Allo stato attuale, il contratto di lavoro intermittente può essere concluso per lo svolgimento di prestazioni a carattere discontinuo e saltuario, ovvero per periodi predeterminati nell’arco della settimana, del mese o dell’anno (articolo 34, comma 1, D.Lgs. 276/2003). Il lavoro intermittente è inoltre utilizzabile per i soli con soggetti con più di 55 anni di età, o con meno di 24 anni di età (così come previsto dall’articolo 34, comma 2, D.Lgs. 276/2003). È previsto infine un limite di 400 giornate annue di lavoro effettivo nell’arco di 3 anni solari. Tale limite si applica, nei confronti del medesimo datore di lavoro, a ciascun lavoratore, mentre non è previsto alcun divieto per quanto riguarda la stipulazione di più contratti di lavoro intermittente con datori di lavoro differenti.
Superato il predetto limite scatta però l’obbligo di trasformare il contratto intermittente in un rapporto di lavoro a tempo pieno e indeterminato, pur rimanendo esclusi da tale previsione i settori del turismo, dei pubblici esercizi e dello spettacolo.
La normativa prevede inoltre, a tutela del lavoratore, il principio di non discriminazione: il lavoratore intermittente non può infatti ricevere un trattamento economico e normativo sfavorevole rispetto al lavoratore di pari livello, a parità di mansioni svolte.
Il trattamento economico e quello previdenziale riconosciuto al lavoratore intermittente è quindi riproporzionato in ragione della prestazione lavorativa effettivamente eseguita, in particolare per quanto riguarda l’importo della retribuzione globale e il calcolo delle ferie, e per ciò che riguarda i trattamenti per malattia, gli infortuni sul lavoro, così come per la maternità e i congedi parentali (articolo 38, comma 2, del D.Lgs. 276/2003, oggi disciplinato dall’articolo 17 comma 2 del D.Lgs. 81/2015).
È evidente che, ai fini del trattamento economico e previdenziale, nonché di altre forme di protezione, il contratto di lavoro intermittente è molto più tutelante per il lavoratore rispetto al lavoro accessorio retribuito tramite voucher. Eppure, la diffusione di questa forma contrattuale è molto limitata. Stando ai dati delle Sistema delle Comunicazioni Obbligatorie, nel corso del 2014 si contavano soltanto 353.525 lavoratori con contratto di lavoro intermittente.
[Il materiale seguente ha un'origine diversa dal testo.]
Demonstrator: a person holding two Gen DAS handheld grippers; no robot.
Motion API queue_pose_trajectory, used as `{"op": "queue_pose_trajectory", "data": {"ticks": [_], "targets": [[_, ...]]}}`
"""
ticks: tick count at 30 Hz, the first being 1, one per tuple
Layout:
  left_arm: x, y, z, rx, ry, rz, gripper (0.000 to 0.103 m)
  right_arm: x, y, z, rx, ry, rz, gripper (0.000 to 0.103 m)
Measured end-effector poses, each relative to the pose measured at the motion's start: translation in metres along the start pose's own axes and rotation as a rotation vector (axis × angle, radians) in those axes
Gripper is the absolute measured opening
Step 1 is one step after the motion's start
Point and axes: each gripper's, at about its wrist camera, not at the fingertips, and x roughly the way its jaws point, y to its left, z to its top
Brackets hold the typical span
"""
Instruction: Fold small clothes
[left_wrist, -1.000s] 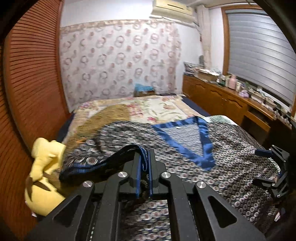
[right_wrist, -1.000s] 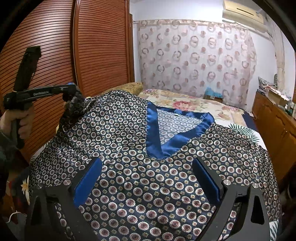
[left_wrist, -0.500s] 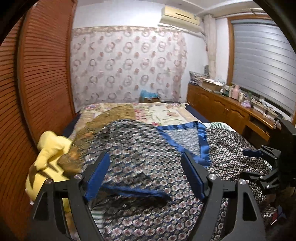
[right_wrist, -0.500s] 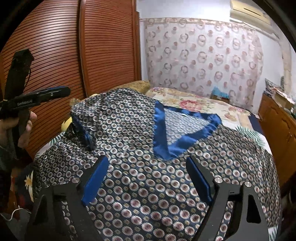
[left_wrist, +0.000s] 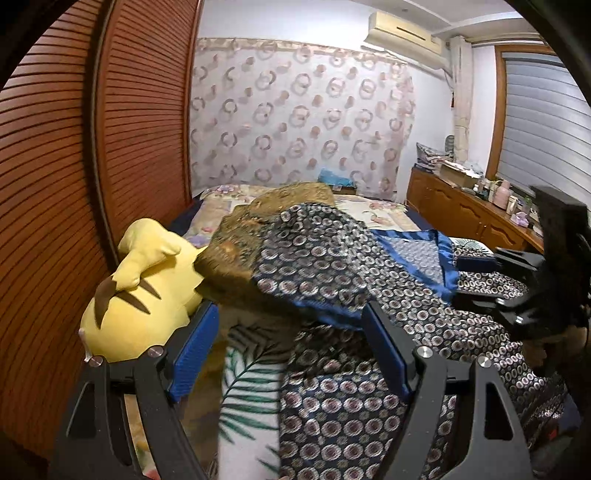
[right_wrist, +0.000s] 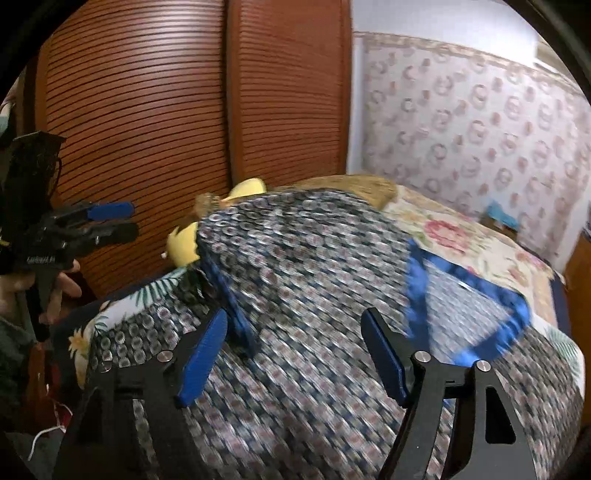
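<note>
A dark patterned top (left_wrist: 406, 306) with a blue satin V-neck (left_wrist: 443, 258) lies spread on the bed. Its left sleeve (left_wrist: 314, 266) is folded inward over the body, blue hem showing. My left gripper (left_wrist: 290, 332) hovers open at the garment's left edge with nothing between its pads. In the right wrist view the top (right_wrist: 314, 258) is blurred by motion. My right gripper (right_wrist: 295, 339) is above it near the folded sleeve's hem (right_wrist: 236, 317), its jaws closing with nothing clamped. The left gripper (right_wrist: 110, 221) shows at the far left, held by a hand (right_wrist: 37, 291).
A yellow plush toy (left_wrist: 140, 288) and a brown-gold cushion (left_wrist: 251, 236) sit against the garment's left side. A leaf-print sheet (left_wrist: 251, 369) covers the bed. Slatted wooden wardrobe doors (left_wrist: 110, 147) stand close on the left, a low wooden cabinet (left_wrist: 461, 210) on the right.
The left gripper let go of the sleeve, opened and drew back to the left; the sleeve now lies folded on the top. The right gripper swung left and its jaws narrowed.
</note>
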Motion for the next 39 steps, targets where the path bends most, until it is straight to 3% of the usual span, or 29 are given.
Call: {"op": "queue_pose_trajectory", "data": {"ticks": [5,9,16,18,21,23,28,35,39], "targets": [[-0.004,0.012,-0.007,-0.022,0.001,0.014,0.080,0.048,0.013,0.024,-0.043,0.030,0.092,0.061],[-0.006,0.019,-0.014,-0.038,0.007,0.018,0.080,0.080,0.027,0.036,-0.089,0.055,0.145,0.061],[0.000,0.023,-0.023,-0.044,0.032,0.020,0.080,0.135,0.045,0.049,-0.189,0.140,0.112,0.057],[0.000,0.022,-0.024,-0.038,0.036,0.019,0.080,0.147,0.048,0.051,-0.211,0.180,0.070,0.038],[0.000,0.018,-0.025,-0.026,0.038,0.020,0.080,0.152,0.047,0.056,-0.190,0.161,0.079,0.015],[0.000,0.017,-0.026,-0.024,0.040,0.016,0.080,0.151,0.039,0.060,-0.168,0.135,0.075,0.011],[0.003,0.013,-0.027,-0.022,0.043,0.010,0.080,0.136,0.011,0.064,-0.061,0.063,0.044,0.008],[0.005,0.006,-0.025,-0.015,0.038,0.016,0.080,0.121,-0.045,0.052,0.106,0.040,-0.102,0.009],[0.007,0.003,-0.025,-0.017,0.041,0.017,0.080,0.113,-0.061,0.046,0.147,0.049,-0.151,0.026]]}}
La proposta di legge qui avanzata elimina i vincoli sulle condizioni oggettive dei lavoratori per i quali è possibile stipulare un contratto di lavoro intermittente, con l’obiettivo di stimolare il ricorso a questo strumento rispetto all’utilizzo di forme di lavoro non contrattualizzate o addirittura di lavoro nero.
La presente proposta di legge si pone dunque l’obiettivo di eliminare gli odierni vincoli, dando la possibilità di stipulare un contratto di lavoro intermittente con i lavoratori di qualsiasi età.